У него вырвался короткий смешок.
– Да, Габби, мне было больно. Но это была не та боль.
– О какой боли ты говоришь, Квил? Объясни. – Сейчас ее глаза похожи на осенние листья, подумал он. Какой это цвет? Ореховый? Или цвет шоколада? Оттенки непрерывно менялись на свету – их не поймать и не передать словами. Он подался вперед и разбойничьим набегом сорвал поцелуй с ее губ. Его язык проник к ней в рот. Она со стоном втянула воздух, но слабый звук быстро затих. Квил легонько прикусил ей губу и замер, наслаждаясь нежной мякотью, чувствуя, как дрожь пробегает по телу.
Он обнял Габби за талию и, отвязав пояс, сдернул халат с ее плеч. Она всхлипнула. Положив ладонь на ее щеку, он провел пальцем вокруг маленького изящного ушка,
– Как ты думаешь, мне сейчас больно? – спросил он прерывающимися хриплым шепотом.

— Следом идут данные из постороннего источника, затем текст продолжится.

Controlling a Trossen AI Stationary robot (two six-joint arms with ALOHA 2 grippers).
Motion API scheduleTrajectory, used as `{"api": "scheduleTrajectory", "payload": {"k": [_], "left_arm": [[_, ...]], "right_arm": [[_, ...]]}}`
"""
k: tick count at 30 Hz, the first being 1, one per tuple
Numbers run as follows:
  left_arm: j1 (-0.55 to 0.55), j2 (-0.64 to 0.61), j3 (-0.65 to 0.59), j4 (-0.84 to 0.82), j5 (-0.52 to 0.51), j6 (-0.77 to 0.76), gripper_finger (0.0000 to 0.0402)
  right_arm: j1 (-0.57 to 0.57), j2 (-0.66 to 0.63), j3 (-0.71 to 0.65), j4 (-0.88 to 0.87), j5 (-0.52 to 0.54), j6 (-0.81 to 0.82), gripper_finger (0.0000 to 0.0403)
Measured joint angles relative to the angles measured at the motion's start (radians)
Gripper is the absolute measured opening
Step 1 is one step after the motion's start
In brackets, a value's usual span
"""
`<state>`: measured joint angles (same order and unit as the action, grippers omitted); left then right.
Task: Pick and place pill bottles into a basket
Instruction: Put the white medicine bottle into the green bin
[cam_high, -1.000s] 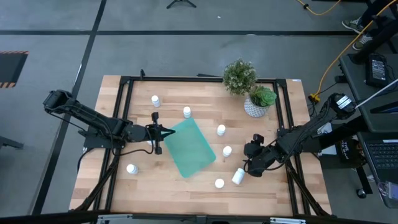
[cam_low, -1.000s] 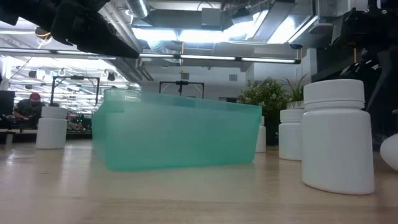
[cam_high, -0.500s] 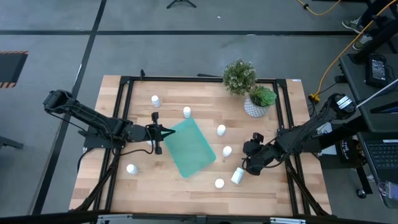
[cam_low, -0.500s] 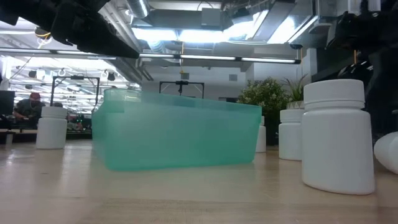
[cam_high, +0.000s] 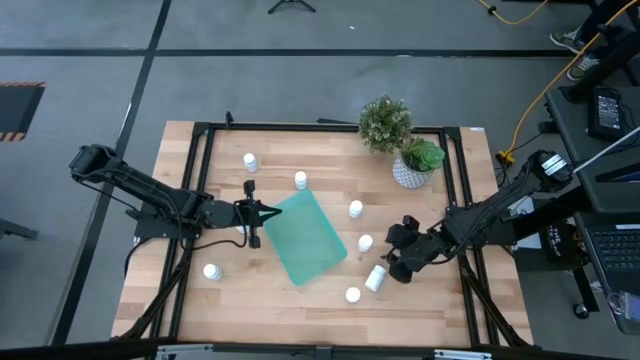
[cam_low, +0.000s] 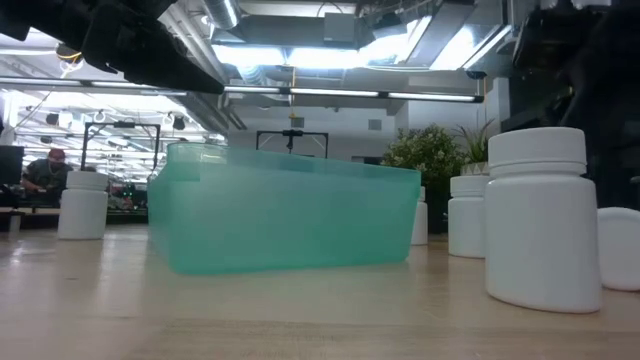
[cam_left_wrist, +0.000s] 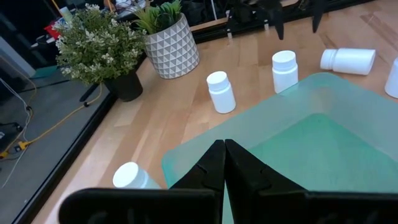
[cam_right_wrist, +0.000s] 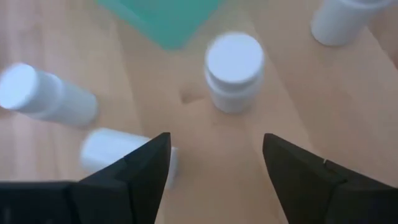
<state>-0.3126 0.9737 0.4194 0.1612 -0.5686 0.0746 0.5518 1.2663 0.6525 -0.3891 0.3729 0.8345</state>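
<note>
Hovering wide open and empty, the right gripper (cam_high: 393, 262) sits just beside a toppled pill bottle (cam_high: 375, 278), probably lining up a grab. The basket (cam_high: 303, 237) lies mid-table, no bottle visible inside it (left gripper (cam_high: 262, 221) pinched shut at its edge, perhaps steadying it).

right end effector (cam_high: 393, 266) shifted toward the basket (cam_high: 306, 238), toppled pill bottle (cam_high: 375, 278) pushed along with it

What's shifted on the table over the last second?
The right gripper, fingers open, moved toward the basket, and the toppled pill bottle beside it slid the same way. Nothing grasped. The left gripper, shut at the basket's edge, and the other bottles stayed put.
</note>
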Motion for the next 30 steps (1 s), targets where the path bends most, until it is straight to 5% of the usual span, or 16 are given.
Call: {"api": "scheduleTrajectory", "payload": {"k": [15, 30], "left_arm": [[0.000, 0.000, 0.000, 0.002, 0.000, 0.000, 0.0004], [0.000, 0.000, 0.000, 0.053, 0.000, 0.016, 0.0004]], "right_arm": [[0.021, 0.000, 0.060, 0.199, -0.034, -0.058, 0.0257], [0.080, 0.084, 0.371, -0.132, -0.034, 0.123, 0.0215]]}}
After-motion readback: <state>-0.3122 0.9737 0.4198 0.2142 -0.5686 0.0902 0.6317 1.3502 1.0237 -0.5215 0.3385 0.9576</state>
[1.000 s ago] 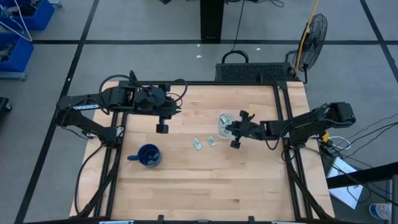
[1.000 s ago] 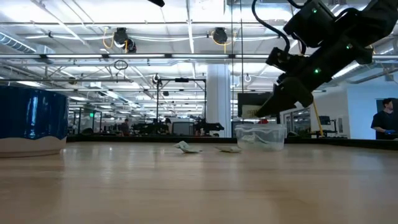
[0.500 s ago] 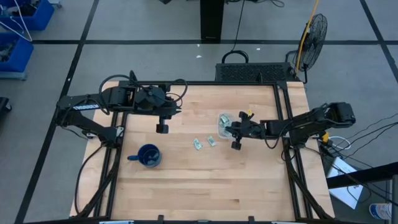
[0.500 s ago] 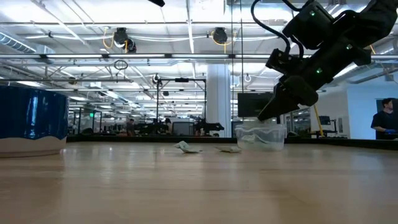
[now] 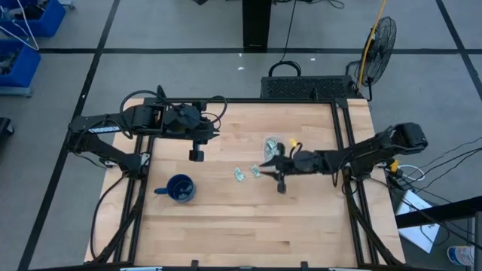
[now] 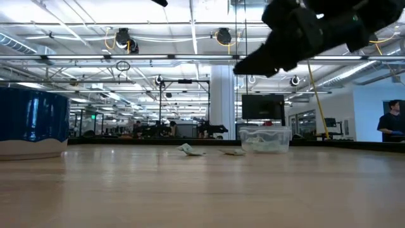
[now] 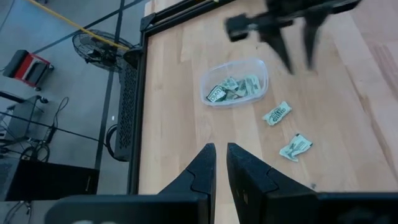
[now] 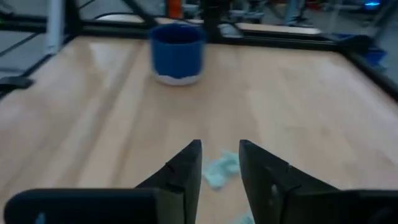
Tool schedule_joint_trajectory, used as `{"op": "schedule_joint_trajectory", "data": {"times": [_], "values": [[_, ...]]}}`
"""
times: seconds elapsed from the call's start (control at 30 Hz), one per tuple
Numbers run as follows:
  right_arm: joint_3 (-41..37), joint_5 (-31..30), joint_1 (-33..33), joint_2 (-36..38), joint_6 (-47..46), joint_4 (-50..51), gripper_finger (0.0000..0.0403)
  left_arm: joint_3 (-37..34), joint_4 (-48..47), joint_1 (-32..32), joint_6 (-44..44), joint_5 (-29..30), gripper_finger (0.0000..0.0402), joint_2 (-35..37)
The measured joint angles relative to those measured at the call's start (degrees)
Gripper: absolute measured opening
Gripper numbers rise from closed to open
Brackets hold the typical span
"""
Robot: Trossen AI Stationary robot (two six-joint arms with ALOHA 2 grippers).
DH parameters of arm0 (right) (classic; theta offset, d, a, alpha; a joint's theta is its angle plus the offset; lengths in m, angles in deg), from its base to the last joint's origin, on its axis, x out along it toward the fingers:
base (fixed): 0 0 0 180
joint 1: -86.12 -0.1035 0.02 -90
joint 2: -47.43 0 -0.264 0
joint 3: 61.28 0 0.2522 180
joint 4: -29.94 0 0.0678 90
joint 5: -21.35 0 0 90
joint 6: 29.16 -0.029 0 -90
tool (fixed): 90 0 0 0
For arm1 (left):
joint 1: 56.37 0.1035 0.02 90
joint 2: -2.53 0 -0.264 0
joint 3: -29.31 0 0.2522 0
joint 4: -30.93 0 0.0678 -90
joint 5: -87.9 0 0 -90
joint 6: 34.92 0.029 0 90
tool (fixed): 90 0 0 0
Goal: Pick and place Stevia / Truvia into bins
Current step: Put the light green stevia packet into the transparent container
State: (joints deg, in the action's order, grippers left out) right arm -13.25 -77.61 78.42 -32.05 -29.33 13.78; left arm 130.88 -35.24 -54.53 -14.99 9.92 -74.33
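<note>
Wooden table (image 5: 226, 218) carries blue mug (image 5: 180, 188), clear bin (image 5: 271, 146), apparently two loose packets (image 5: 248, 173).

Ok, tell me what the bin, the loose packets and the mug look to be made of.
Bin: clear plastic, glossy; its contents show through.
Loose packets: likely paper, matte, crinkled, pale green and white.
Mug: probably glazed ceramic, dark blue with a pale base.

Big open industrial lab/workshop: exposed ceiling trusses (image 6: 158, 60), floor fan (image 5: 379, 38), wood bench (image 5: 226, 218) w/ robot arms.
</note>
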Motion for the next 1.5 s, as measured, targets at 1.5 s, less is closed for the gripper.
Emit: {"op": "schedule_joint_trajectory", "data": {"times": [1.5], "values": [[28.70,-21.34,-5.23,-29.75,-14.15,44.17,0.0080,-9.60,3.55,0.00,1.59,-1.88,0.0047,-0.02]]}}
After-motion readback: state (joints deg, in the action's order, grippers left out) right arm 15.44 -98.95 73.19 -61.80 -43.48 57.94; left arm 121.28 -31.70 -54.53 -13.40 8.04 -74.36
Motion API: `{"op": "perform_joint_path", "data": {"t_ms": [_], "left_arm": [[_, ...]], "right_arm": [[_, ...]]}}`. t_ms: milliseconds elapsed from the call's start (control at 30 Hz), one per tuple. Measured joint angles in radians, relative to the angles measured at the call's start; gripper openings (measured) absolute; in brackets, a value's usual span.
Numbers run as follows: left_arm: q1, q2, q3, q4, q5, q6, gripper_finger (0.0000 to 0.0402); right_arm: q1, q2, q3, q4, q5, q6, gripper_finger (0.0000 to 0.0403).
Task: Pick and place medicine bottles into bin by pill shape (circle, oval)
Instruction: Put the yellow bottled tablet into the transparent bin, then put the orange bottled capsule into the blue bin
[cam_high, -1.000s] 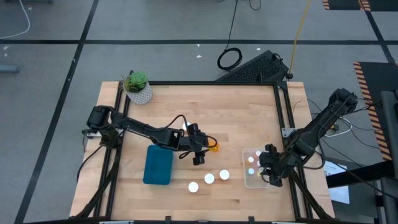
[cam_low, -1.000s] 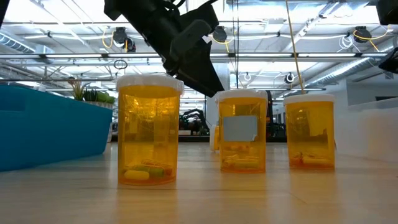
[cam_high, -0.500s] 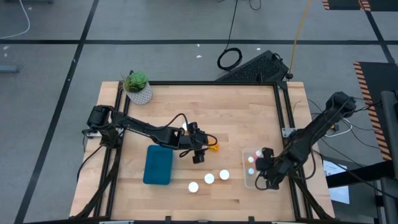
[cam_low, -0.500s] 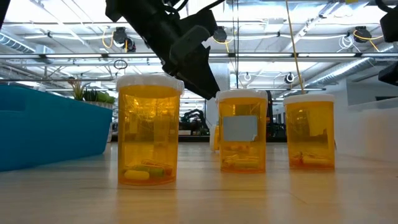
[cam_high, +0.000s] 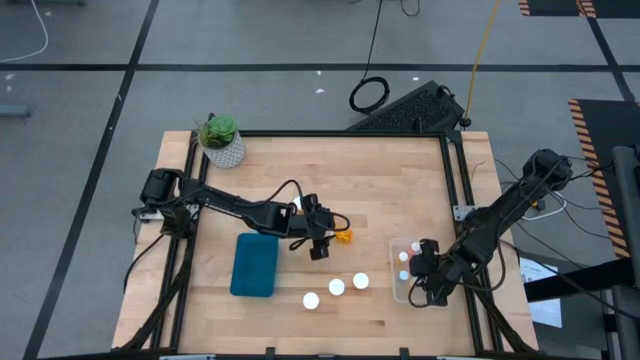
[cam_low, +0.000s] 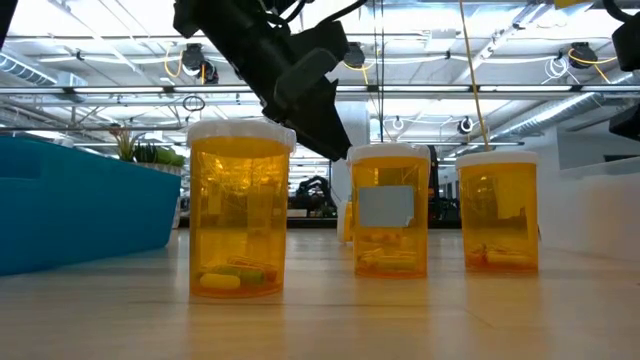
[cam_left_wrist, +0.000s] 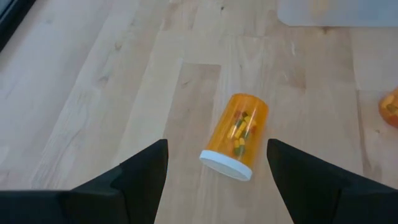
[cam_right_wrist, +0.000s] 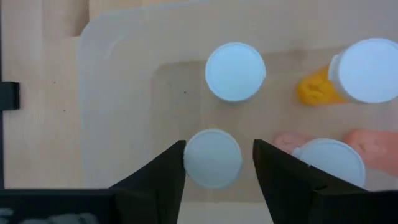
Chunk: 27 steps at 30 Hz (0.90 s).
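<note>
An orange medicine bottle (cam_left_wrist: 236, 134) with a white cap lies on its side on the wooden table, also seen from above (cam_high: 343, 237). My left gripper (cam_left_wrist: 217, 180) (cam_high: 320, 243) hovers open over it, a finger on either side, apart from it. Three more bottles (cam_high: 336, 288) stand upright near the front edge. My right gripper (cam_right_wrist: 219, 180) (cam_high: 425, 280) is open over the clear bin (cam_high: 396, 290). Its fingers flank the white cap of an upright bottle (cam_right_wrist: 212, 158) in the bin, and I see no hold. Several other bottles (cam_right_wrist: 235, 71) are in that bin.
A blue bin (cam_high: 254, 265) sits left of the lying bottle and shows as a blue wall in the low view (cam_low: 80, 205). A potted plant (cam_high: 221, 140) stands at the far left corner. A black frame (cam_high: 455, 200) borders the table's edges.
My right gripper has moved toward the table's left and slightly toward its near edge, from the clear bin's right side to above its middle. The lying bottle and the three standing bottles have stayed where they were.
</note>
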<state>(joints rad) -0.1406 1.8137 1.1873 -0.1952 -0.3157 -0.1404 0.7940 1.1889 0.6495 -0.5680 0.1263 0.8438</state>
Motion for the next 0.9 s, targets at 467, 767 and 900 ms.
{"op": "perform_joint_path", "data": {"t_ms": [467,767,900], "left_arm": [[-0.001,0.0,0.0,-0.084,0.0,0.037,0.0273],[-0.006,0.0,0.0,-0.029,0.023,0.064,0.0273],[-0.016,0.0,0.005,-0.013,0.028,0.108,0.0273]], "right_arm": [[0.002,-0.175,-0.002,-0.031,-0.047,0.024,0.0212],[0.002,-0.329,-0.002,-0.077,-0.018,0.013,0.0212],[0.001,-0.364,-0.002,-0.077,0.073,-0.049,0.0212]]}}
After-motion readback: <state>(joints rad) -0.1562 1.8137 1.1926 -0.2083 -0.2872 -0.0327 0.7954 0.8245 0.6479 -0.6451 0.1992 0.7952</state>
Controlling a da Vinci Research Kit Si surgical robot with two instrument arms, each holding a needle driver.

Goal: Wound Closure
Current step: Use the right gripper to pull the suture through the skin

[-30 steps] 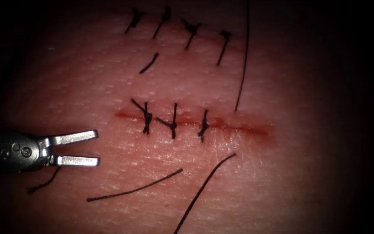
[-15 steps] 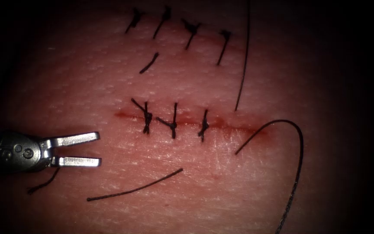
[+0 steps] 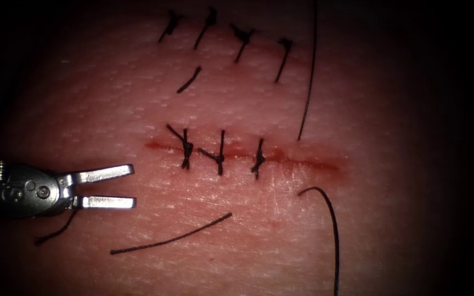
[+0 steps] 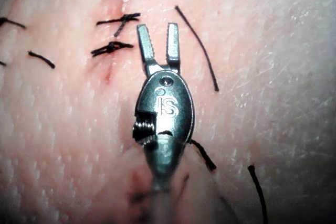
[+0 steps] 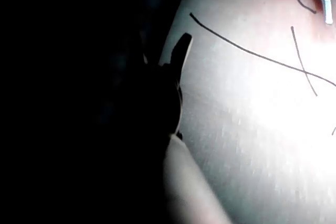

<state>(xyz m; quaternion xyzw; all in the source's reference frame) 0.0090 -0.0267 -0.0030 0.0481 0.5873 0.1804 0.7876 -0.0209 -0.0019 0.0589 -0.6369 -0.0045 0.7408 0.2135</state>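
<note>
The tissue (image 3: 390,109) has a horizontal cut (image 3: 308,162) held by three dark knotted stitches (image 3: 220,156); its right end is unstitched. A thread (image 3: 333,230) leaves the skin just below that right end and arcs downward. A second strand (image 3: 309,71) comes from above and meets the skin just above the same end. My left tool (image 3: 134,186) is left of the cut, jaws open and holding nothing; up close (image 4: 157,26) its tips point at the stitches. My right tool (image 5: 178,51) is a dark silhouette over pale tissue, and what it holds is lost in shadow.
An older row of several stitches (image 3: 242,41) crosses the tissue above the cut, with a short loose piece (image 3: 189,80) below it. A long cut thread end (image 3: 171,238) lies below the cut. A short one (image 3: 56,233) lies under the left tool.
The thread below the cut's right end swung from the lower left out to a wide loop on the right, then drew into a tighter arc. The left tool edged slightly right.
</note>
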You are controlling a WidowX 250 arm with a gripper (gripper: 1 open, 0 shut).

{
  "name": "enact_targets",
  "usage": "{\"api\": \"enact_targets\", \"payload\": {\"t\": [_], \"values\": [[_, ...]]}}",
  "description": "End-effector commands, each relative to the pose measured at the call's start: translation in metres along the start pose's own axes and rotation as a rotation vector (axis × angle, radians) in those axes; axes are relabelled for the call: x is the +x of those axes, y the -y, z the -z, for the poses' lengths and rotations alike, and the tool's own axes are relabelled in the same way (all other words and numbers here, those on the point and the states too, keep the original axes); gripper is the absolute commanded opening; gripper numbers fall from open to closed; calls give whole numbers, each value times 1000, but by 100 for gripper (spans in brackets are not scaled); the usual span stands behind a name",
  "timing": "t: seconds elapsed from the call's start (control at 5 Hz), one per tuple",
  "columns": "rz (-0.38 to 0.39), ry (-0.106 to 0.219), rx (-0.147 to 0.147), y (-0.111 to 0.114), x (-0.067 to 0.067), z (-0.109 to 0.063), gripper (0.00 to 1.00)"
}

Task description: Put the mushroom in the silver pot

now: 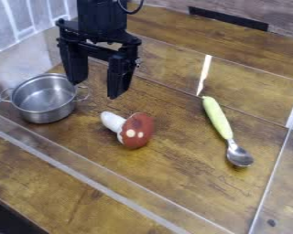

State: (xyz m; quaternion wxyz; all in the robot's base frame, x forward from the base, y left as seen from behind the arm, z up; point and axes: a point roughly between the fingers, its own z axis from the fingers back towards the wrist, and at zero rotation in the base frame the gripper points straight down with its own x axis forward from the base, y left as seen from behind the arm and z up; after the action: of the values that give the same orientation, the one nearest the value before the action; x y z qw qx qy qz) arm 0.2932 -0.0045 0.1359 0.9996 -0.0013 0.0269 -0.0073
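The mushroom (131, 129) lies on its side on the wooden table, red-brown spotted cap toward the front, white stem pointing back left. The silver pot (43, 98) stands to its left, shiny and with nothing visible inside. My gripper (96, 80) hangs above the table between the pot and the mushroom, just behind the mushroom's stem. Its two black fingers point down and stand wide apart with nothing between them. It touches neither object.
A spoon (222, 128) with a green handle and metal bowl lies to the right of the mushroom. Clear plastic walls run around the work area, with a raised edge along the front left and another at the right.
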Motion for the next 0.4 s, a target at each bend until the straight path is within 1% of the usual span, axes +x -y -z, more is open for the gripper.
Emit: {"api": "enact_targets", "payload": {"t": [0.0, 0.2], "values": [[-2, 2, -9, -13, 9, 13, 100], [-6, 15, -24, -24, 18, 31, 100]]}}
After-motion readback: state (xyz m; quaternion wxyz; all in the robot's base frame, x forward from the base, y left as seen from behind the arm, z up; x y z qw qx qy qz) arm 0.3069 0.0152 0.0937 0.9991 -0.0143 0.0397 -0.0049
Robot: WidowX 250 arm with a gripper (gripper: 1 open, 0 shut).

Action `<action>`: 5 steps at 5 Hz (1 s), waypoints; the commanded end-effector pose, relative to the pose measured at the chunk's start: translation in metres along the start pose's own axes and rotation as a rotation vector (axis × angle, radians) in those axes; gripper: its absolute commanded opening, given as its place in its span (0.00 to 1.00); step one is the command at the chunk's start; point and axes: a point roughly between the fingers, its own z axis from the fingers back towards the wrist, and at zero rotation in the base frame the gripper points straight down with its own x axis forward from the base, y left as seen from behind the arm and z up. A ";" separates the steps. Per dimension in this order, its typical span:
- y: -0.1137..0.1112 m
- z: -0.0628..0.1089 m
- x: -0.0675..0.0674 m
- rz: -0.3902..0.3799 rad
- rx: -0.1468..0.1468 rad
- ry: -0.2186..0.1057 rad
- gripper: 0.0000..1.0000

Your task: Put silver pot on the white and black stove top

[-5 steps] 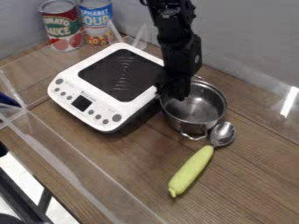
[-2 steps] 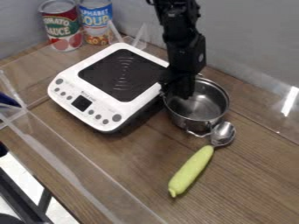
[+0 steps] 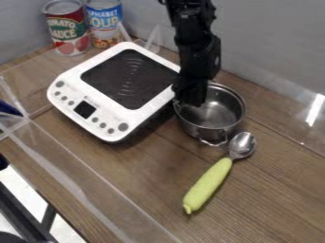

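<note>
At the near wall of the silver pot (image 3: 211,111), on the side facing the cooker, the fingers (image 3: 191,93) are seen in the camera view, pointed downward from the black arm (image 3: 193,36). They are closed together, and their tips are partly lost against the dark pot interior; whether the pot's wall is pinched between them cannot be told. Right beneath and beside them, the pot is stood upright on the wooden table (image 3: 121,180), its shiny inside shown to the camera. A thin wire loop handle (image 3: 212,142) is seen on its front side, below the fingers in the picture.

Just to the picture's left of the fingers, the white and black stove top (image 3: 117,87) is laid flat, its ringed black glass turned upward and its button panel angled toward the lower left. The pot is set beside it, not on it; the task's target surface is left bare.

Below and to the right of the fingers, past the pot, a spoon (image 3: 210,183) is seen, its silver bowl near the pot and its pale green handle slanted down to the left. Farther off, up and to the left of the fingers, a tomato sauce can (image 3: 66,28) and a soup can (image 3: 105,21) are stood side by side behind the cooker. At the picture's left edge, well apart from the fingers, something blue (image 3: 10,108) is partly cut off.
</note>
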 end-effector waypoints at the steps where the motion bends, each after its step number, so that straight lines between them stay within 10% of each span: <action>1: 0.013 0.029 -0.010 0.024 0.082 0.013 0.00; 5: 0.035 0.065 -0.011 0.052 0.102 0.044 0.00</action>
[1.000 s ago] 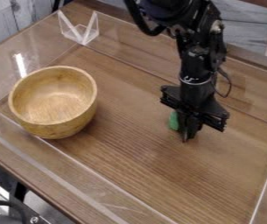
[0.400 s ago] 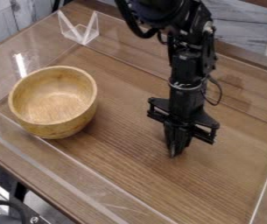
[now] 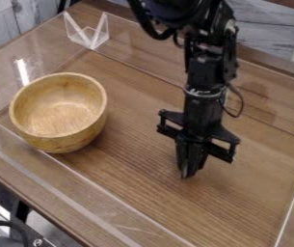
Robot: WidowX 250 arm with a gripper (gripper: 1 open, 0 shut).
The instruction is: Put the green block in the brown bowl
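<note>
The brown bowl stands empty on the left of the wooden table. My gripper hangs point-down to the right of it, about a bowl's width away, its tips just above the tabletop. The fingers are shut, and only a sliver of the green block shows between them; the dark fingers hide the rest. The black arm rises behind the gripper toward the top of the view.
A clear folded plastic stand sits at the back left. A low transparent wall runs along the table's front and left edges. Wooden tabletop lies between the gripper and the bowl.
The gripper has shifted a little toward the front and left with the block. The green that showed beside the fingers a second ago is now mostly hidden between them.
</note>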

– Нет, – тихо произнесла Габби, краснея до самых корней волос. Она вывернулась из его рук. – Подожди, Квил. Давай поговорим. Если тебе не было больно в библиотеке и сейчас тоже, тогда я не понимаю, отчего возникает твоя головная боль?
– От близости с женщиной, – грустно признался Квил. – Мои мигрени начинаются после полового акта, – сказал он откровенно.
Габби нервно теребила пуговицу. Тогда он не выдержал и спросил в лоб:
– Ты не понимаешь, о чем я говорю, да?
– Конечно, понимаю! – Она оправилась от замешательства, и слова полились из нее непрерывным потоком. – Может, я не знаю в деталях, но в общем и целом представляю. И хочу подчеркнуть, что не я одна такая. Наверняка есть немало других девушек, столь же неосведомленных. Ты знаешь, что моя мать умерла в родах, а об отце говорить не приходится. Было бы наивно ожидать, что он просветит меня в столь интимных вопросах!